**Task:** Your task is to retype each line of the data below exactly.

--------------------

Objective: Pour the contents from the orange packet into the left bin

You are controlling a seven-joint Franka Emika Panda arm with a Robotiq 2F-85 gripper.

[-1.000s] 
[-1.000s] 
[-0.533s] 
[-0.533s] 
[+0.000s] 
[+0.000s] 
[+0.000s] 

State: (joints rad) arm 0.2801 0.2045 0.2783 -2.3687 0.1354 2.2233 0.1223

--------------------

**Response:**
Objective: Pour the contents from the orange packet into the left bin

You are controlling a seven-joint Franka Emika Panda arm with a Robotiq 2F-85 gripper.

[-1.000s] 
[-1.000s] 
[-0.533s] 
[-0.533s] 
[+0.000s] 
[+0.000s] 
[+0.000s] 

State: (joints rad) arm 0.2801 0.2045 0.2783 -2.3687 0.1354 2.2233 0.1223

The output has been completed.